The more Alex Cox I watch, the more I believe Straight to Hell was the anomaly; the one unbelievably crappy movie in a filmography of interesting, worthy stuff, rather than the other way around. I’ve long been a huge fan of Repo Man and Sid & Nancy, and just recently watched Death and the Compass, which, to this day, I’m still not sure how I feel about, but it’s certainly far from terrible.
My Alex Cox study continues with Walker, a biopic about a little-known American… um… “adventurer” who declared himself president of Nicaragua in 1856. A firm believer in Manifest Destiny, William
Walker (Ed Harris) believed it his God-given right, perhaps even duty, to spread the power of the United States as far as possible. So, after Cornelius Vanderbilt (Peter Boyle) approaches him to take some buddies down South to “stabilize” the country and make it more trade-friendly, Walker goes forth, taking this duty very seriously indeed.
Once there, Walker rides a serious power-trip, names himself president, and declares the answer to the upcoming economic crisis is slavery, and does a whole lot of other despicable Colonialist-type
things that you can read about on Wikipedia. The point is, he’s just another in a long line of nasty, power-hungry racists who think America should stick their nose in everyone else’s business. It’s no coincidence this film was shot in Nicaragua in 1987, amidst the civil war there and the scandal over America’s intervention.
The movie itself is riddled with anachronisms – men riding in carriages are reading Times and Newsweek; everyone’s smoking Marlboros, there are even scenes with cars and helicopters!
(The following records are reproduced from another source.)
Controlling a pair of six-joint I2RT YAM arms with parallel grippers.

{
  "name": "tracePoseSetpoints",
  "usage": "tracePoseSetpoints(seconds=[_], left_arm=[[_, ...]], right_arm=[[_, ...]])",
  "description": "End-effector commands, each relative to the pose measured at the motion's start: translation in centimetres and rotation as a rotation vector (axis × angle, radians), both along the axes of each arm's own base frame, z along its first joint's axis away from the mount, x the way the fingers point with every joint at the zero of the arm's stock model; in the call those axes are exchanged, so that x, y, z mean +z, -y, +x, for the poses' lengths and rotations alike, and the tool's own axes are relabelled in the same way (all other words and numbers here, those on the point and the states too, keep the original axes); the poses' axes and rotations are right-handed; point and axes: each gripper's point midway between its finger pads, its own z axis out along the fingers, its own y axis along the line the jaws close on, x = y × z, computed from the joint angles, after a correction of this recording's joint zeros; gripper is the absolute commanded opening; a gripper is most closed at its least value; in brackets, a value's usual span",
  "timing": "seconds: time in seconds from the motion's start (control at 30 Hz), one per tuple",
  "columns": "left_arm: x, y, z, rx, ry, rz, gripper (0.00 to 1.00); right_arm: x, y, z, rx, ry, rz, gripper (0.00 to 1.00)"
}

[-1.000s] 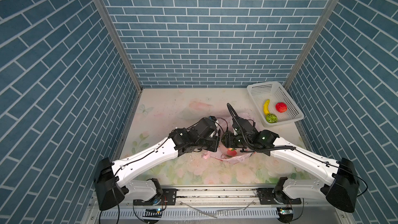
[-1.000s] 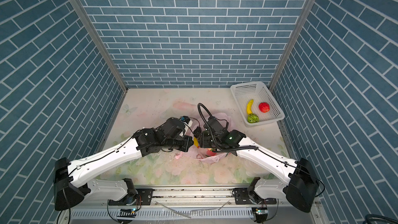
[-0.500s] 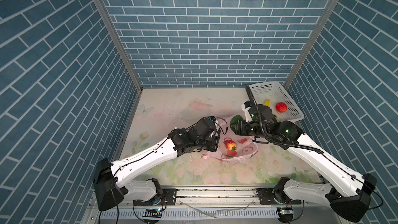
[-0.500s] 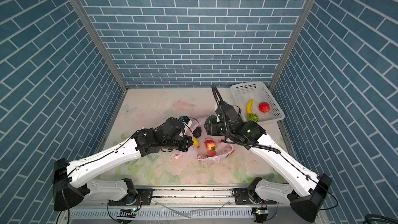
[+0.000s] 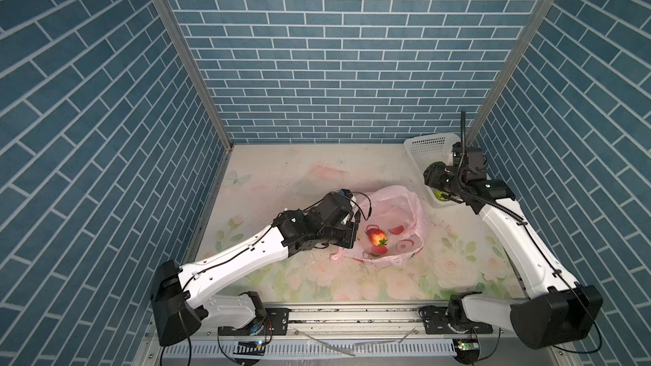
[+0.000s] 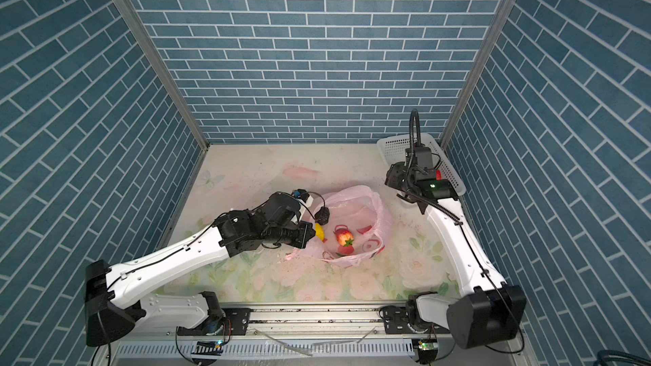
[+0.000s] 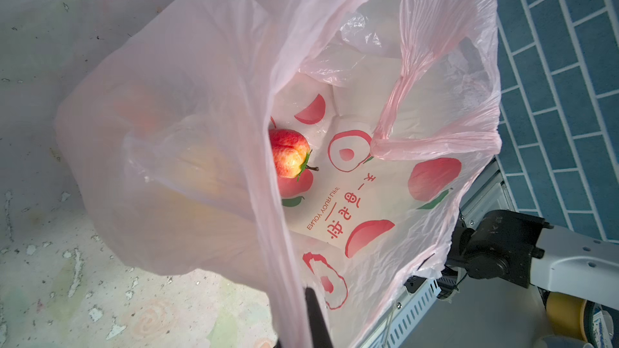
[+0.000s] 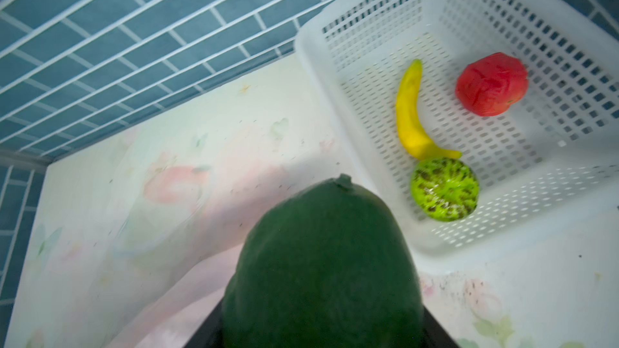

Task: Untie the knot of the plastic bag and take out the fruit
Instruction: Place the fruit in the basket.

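The pink plastic bag (image 5: 410,205) (image 6: 373,205) lies in the middle of the table with its mouth wide open; no knot is in view. My left gripper (image 7: 303,302) is shut on a strip of the bag's rim at its left side, holding it up. Inside lies a red fruit (image 7: 288,153) (image 5: 377,237), and a yellow fruit (image 6: 318,232) shows through the plastic. My right gripper (image 5: 432,176) hangs just beside the white basket's near-left rim, shut on a dark green fruit (image 8: 321,262).
The white perforated basket (image 8: 311,48) (image 5: 421,142) stands in the back right corner. It holds a yellow banana (image 8: 410,112), a red fruit (image 8: 490,85) and a bright green cut fruit (image 8: 443,189). Blue brick walls close in three sides.
My right arm has lifted the dark green fruit out of the bag and swung it back and right to the basket. The left arm has kept still, holding the bag.
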Motion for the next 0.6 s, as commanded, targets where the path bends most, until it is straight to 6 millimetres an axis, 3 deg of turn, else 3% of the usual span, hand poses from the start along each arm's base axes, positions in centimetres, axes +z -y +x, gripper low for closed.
tracePoseSetpoints(seconds=[0.0,0.13,0.27,0.33,0.4,0.5,0.57], left_arm=[[-0.3,-0.7,-0.2,0.002,-0.005,0.012,0.0],[-0.4,-0.8,-0.3,0.002,-0.005,0.014,0.0],[-0.2,-1.0,-0.4,0.005,-0.002,0.012,0.0],[-0.2,-1.1,-0.4,0.008,-0.002,0.013,0.0],[-0.2,-1.2,-0.4,0.009,-0.002,0.015,0.0],[-0.2,-1.4,-0.5,0.009,-0.006,0.018,0.0],[-0.1,-1.4,-0.6,0.008,-0.005,0.018,0.0]], right_arm=[[-1.4,1.6,4.0,-0.003,0.019,0.015,0.47],[-4.4,3.7,8.7,-0.043,-0.03,0.024,0.47],[-6.9,5.1,11.8,-0.069,-0.083,0.021,0.48],[-7.7,5.5,12.7,-0.078,-0.097,0.02,0.5],[-8.2,6.0,13.2,-0.087,-0.115,0.02,0.59],[-8.5,6.4,13.2,-0.097,-0.136,0.009,0.73],[-8.4,6.4,12.8,-0.101,-0.136,0.007,0.77]])
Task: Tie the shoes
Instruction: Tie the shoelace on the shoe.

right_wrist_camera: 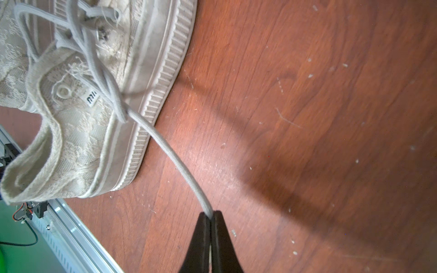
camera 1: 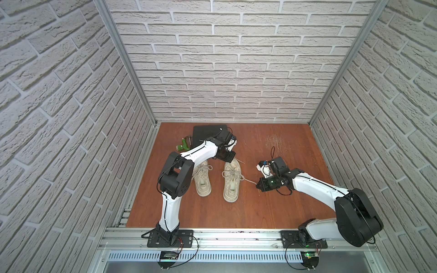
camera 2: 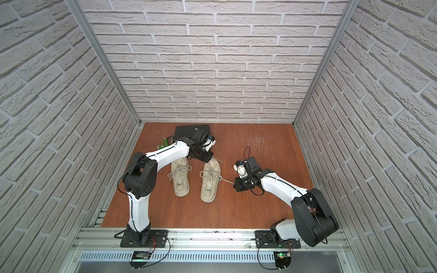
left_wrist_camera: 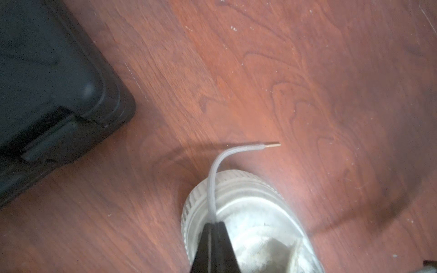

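Two off-white canvas shoes stand side by side mid-floor, toes toward the back wall: the left shoe and the right shoe. My left gripper hovers over the right shoe's toe, shut on a cream lace whose free tip curls past the toe. My right gripper sits low beside the same shoe, shut on its other lace end, which runs out from a crossing at the eyelets. The left shoe's laces lie in loops.
A black plastic case lies at the back, just behind my left wrist. A green tool rests to its left. Brick-patterned walls close in three sides, and an aluminium rail runs along the front edge.
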Available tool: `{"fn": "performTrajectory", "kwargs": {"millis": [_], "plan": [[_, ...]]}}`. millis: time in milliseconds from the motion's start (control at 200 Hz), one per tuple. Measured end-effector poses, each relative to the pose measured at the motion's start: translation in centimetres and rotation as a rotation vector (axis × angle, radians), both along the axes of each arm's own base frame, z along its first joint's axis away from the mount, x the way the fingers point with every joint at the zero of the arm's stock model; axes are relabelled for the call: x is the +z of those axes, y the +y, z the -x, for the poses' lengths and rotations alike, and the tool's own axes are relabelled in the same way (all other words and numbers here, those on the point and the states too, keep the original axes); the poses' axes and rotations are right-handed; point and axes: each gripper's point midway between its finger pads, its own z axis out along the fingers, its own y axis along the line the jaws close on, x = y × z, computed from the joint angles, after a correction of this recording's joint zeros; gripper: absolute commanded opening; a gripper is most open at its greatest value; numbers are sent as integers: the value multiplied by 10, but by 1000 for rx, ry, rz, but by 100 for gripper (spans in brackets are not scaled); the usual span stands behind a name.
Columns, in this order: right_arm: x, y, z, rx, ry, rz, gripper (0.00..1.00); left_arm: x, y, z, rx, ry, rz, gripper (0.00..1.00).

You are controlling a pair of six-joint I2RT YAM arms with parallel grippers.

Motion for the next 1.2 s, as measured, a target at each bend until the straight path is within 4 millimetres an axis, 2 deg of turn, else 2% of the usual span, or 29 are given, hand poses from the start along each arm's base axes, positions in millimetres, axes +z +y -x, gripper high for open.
{"fn": "performTrajectory", "kwargs": {"millis": [125, 265, 440, 540, 630, 845, 1015, 1200], "plan": [[8, 1, -6, -3, -28, -4, 3, 3, 1, 2, 0, -18, 16, 0], [28, 2, -20, -16, -99, -8, 3, 15, 15, 18, 18, -30, 49, 0], [51, -8, -32, -73, -194, 10, 3, 51, 48, 31, 103, -118, 108, 0], [60, -17, -37, -124, -229, 25, 2, 63, 71, 37, 171, -170, 125, 0], [60, -31, -37, -187, -244, 48, 3, 61, 94, 44, 244, -190, 119, 0], [44, -67, -31, -337, -227, 135, 3, 43, 143, 58, 391, -186, 71, 0], [40, -96, -28, -450, -243, 204, 2, 34, 167, 61, 471, -186, 53, 0], [32, -121, -29, -535, -222, 256, 2, 28, 184, 59, 530, -184, 50, 0]]}}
When this film was released, I guess people were really turned off by that, but I think it’s absolutely brilliant. Walker isn’t really a film about Nicaragua in the 1850’s; instead it’s a film about America’s long, dirty history of influence and intervention in places where it really doesn’t belong. Cox manages to make this painfully clear, and Harris’s deadpan, wide-eyed optimism and faith in America the Beautiful heaps it on pretty thick, too.
You wouldn’t think a movie about such a heavy topic could pull off funny, but it really does. I wouldn’t say laugh-out-loud funny, though there were a few barks and chuckles at the Newsweek. Through Cox’s lens, the swaggering American, swooping in and “saving” the natives seems so absurdly ridiculous, one can’t help but think it’s a joke. But, then you realize not only that it’s not a joke, but a terrible truth that’s still rampant and rotten to this very day. And that’s what’s so gosh darn brilliant about this movie.